Look through the material below and count the lines with the string "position". Report only the count.
+++ Given data
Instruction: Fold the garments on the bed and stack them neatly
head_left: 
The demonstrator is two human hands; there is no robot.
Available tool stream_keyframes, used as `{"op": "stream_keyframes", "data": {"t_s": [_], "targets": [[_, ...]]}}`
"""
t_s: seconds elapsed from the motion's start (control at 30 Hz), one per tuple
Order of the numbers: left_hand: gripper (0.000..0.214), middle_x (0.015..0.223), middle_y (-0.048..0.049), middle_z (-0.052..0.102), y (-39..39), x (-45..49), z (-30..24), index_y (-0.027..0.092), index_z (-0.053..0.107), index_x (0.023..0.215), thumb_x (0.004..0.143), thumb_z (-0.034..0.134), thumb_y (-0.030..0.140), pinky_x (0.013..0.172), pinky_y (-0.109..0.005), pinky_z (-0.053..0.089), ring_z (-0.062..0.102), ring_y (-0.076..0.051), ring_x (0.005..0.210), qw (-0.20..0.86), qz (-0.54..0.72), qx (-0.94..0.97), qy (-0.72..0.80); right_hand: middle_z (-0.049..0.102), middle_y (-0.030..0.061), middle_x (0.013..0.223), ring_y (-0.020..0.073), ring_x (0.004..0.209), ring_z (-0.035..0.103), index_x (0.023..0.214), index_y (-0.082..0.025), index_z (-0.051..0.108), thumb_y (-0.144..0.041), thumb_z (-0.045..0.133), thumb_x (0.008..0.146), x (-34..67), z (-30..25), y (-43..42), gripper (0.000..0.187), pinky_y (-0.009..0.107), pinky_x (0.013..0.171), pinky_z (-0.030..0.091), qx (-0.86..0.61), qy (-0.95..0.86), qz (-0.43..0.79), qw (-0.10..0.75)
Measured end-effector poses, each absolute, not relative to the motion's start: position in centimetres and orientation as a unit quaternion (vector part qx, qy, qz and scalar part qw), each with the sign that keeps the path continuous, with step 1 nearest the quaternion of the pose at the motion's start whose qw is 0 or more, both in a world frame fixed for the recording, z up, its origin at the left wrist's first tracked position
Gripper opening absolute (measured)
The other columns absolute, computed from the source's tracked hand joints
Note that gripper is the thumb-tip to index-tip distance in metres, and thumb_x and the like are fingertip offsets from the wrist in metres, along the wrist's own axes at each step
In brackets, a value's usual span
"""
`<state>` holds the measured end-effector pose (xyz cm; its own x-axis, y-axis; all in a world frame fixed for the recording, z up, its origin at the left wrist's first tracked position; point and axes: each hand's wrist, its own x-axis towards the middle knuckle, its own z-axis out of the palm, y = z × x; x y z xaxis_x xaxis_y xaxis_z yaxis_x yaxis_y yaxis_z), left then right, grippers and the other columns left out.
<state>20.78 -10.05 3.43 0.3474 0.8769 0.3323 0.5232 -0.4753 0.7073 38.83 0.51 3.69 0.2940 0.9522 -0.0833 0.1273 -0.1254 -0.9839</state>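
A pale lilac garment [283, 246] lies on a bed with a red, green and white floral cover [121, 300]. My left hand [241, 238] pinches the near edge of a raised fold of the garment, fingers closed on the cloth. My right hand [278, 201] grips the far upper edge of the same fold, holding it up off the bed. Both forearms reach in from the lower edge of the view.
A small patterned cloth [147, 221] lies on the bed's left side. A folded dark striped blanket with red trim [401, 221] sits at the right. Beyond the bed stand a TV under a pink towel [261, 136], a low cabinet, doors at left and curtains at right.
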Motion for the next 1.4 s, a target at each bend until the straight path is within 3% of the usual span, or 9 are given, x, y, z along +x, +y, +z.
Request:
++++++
● **Answer to this task**: 2